Médaille qui fut décernée à tous les anciens combattants de 1870-1871 pouvant justifier de leur présence sous les drapeaux, en France ou en Algérie, entre le mois de Juillet 1870 et le mois de février 1871 inclus.
Le Journal Officiel du 28 décembre 1931 relate cette attribution bien tardive.

Journal Officiel du 28 décembre 1931

 

La conscription et le service militaire ont profondément bouleversé le cours de la vie de Joseph. Le décès de son père en 1867 ne lui apportera pas les terres, ni l’argent nécessaires à s’installer et à vivre de son travail aux champs. Aussi, après juin 1875, comme il peut librement effectuer une activité civile,  il louera ses bras à son oncle,  Jean-Marie Bonnet au Tremblay, le hameau de son enfance à Marboz pour exercer le seul métier qu’il maitrise, celui de paysan.

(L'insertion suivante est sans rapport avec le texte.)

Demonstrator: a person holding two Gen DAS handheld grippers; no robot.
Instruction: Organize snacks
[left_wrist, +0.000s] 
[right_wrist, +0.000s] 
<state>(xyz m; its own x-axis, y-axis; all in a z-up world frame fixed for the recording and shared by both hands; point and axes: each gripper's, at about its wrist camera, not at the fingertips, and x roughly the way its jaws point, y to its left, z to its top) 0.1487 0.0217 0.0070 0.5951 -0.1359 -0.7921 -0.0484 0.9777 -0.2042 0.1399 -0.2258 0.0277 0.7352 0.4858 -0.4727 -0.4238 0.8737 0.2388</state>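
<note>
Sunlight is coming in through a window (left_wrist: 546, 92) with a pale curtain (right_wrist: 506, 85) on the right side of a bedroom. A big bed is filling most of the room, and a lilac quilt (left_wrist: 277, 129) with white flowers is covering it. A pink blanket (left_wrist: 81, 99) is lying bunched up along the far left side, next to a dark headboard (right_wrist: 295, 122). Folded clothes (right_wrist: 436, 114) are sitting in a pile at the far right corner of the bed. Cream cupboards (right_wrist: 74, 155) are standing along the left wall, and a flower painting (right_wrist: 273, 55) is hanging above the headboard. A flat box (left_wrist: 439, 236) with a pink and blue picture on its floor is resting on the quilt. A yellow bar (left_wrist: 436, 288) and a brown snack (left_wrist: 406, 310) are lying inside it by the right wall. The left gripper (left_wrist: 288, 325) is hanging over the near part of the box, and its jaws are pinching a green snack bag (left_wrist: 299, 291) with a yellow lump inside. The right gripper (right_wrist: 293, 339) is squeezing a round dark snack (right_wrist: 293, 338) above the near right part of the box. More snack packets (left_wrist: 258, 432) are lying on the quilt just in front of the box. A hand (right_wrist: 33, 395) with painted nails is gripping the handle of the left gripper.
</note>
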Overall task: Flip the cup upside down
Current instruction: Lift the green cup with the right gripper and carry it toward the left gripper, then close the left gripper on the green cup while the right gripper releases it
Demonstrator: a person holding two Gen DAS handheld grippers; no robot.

3 ans après, il quittera le village pour aller s’installer à Charnod dans le Jura après s’être marié avec Marie Perdrix, une fille de Marboz. Dans quelle circonstances ? Rien ne nous est dit.

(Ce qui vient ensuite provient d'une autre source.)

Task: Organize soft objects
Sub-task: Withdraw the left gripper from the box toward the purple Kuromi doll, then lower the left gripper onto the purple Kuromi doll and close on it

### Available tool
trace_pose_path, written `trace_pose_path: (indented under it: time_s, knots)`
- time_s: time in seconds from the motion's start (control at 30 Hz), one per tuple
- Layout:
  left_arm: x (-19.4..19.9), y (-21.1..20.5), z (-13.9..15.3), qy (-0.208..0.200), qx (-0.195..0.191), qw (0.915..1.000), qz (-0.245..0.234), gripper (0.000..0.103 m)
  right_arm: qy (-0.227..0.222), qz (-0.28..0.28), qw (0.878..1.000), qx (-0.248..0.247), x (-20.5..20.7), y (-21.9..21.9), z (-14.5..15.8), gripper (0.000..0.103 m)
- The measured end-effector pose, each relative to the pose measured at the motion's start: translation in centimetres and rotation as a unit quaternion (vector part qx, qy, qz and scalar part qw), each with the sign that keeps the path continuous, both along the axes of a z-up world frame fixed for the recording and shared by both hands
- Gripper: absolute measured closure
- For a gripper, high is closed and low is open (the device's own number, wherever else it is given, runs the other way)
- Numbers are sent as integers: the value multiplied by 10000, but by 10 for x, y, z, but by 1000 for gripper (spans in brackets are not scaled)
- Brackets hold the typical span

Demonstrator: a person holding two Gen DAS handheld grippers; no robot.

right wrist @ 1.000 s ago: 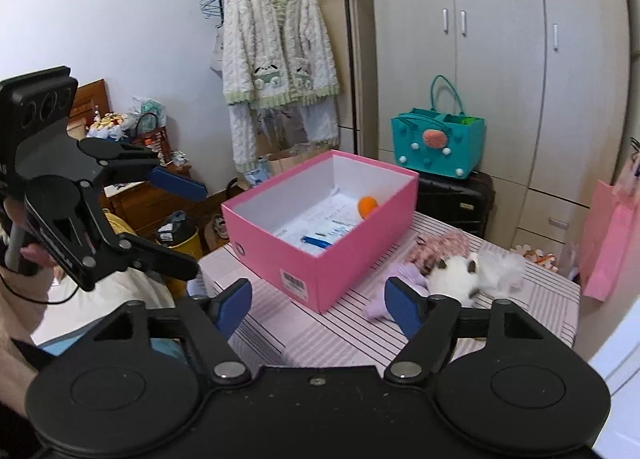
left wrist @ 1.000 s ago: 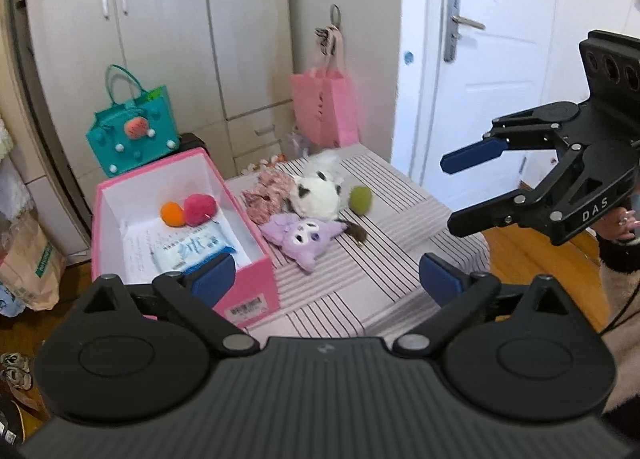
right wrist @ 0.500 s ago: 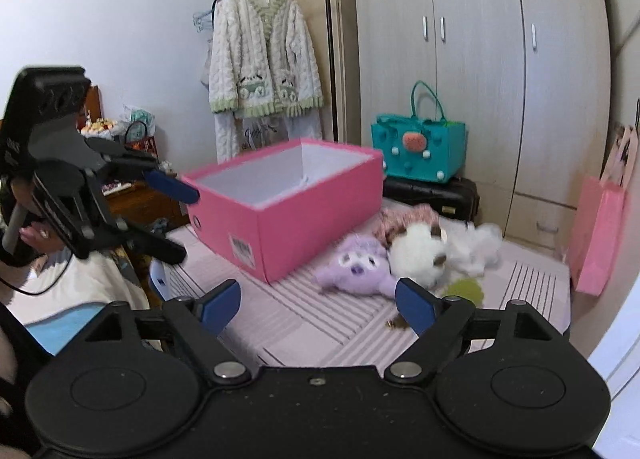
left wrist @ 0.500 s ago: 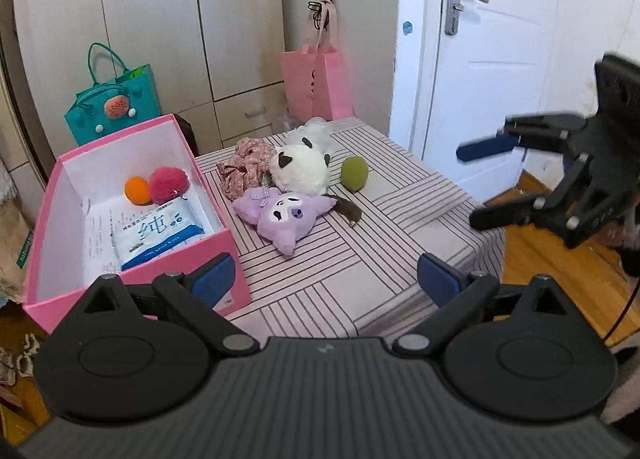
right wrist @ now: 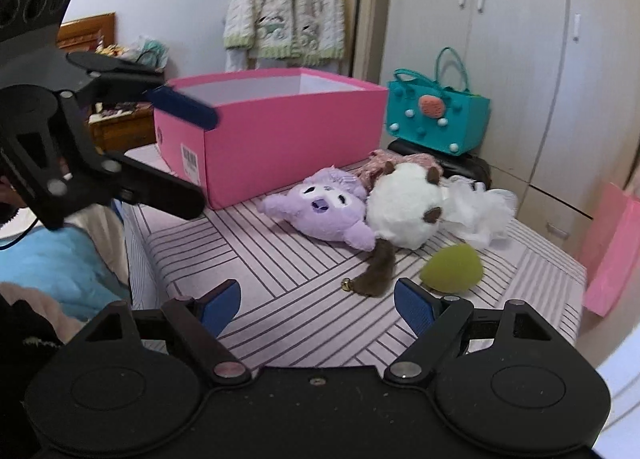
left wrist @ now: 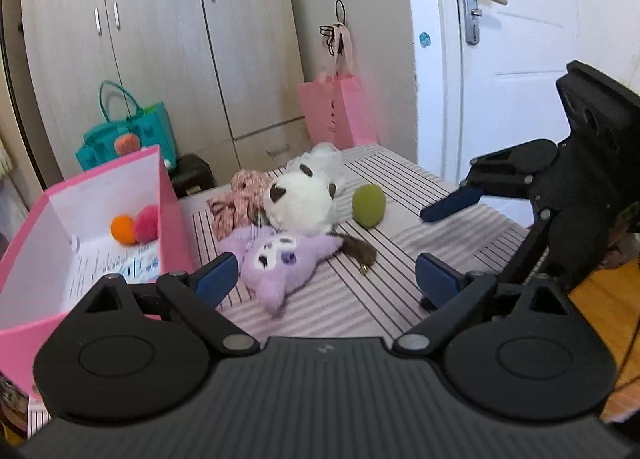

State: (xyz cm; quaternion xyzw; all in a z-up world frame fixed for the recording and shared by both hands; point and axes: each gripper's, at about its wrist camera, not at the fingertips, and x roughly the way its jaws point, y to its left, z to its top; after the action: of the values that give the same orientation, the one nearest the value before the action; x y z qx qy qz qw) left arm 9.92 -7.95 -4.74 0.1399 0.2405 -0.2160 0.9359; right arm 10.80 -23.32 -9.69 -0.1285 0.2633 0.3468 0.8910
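Clearly pick-up comes next, by my guess: purple plush (left wrist: 276, 261) lies on striped counter (left wrist: 360, 299), just beside pink box (left wrist: 168, 195), touching white plush (left wrist: 300, 201). Best move, I'd say: take purple one alone by its body, lift clear of brown tail (right wrist: 378, 271), drop in box with orange ball (left wrist: 122, 230) and pink pompom (left wrist: 147, 224). Green ball (right wrist: 452, 267) sits apart. Left tongs (left wrist: 324, 279) spread wide, empty, touching nothing. Right tongs (right wrist: 316, 305) likewise apart, nothing between.
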Motion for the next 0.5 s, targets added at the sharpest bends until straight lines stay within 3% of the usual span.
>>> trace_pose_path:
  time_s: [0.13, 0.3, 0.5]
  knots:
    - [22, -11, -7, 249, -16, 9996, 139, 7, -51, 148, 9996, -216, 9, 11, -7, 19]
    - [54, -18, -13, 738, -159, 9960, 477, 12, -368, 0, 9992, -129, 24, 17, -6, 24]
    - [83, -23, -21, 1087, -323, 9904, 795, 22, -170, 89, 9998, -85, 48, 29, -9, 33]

Etape définitive de ses pérégrinations, il s’installera à Arnans (Ain) en 1884 avec ses deux enfants mais sa famille  grandira encore. Le couple aura 12 enfants dont seuls 8 survivront.

Il décédera à Arnans le 4 juillet 1921. Son décès ouvrant une succession longue et difficile que J’ai évoqué dans un article sur ma grand-mère en donnant des détails de l’histoire de la propriété et des biens attachés sur Arnans (voir cet article).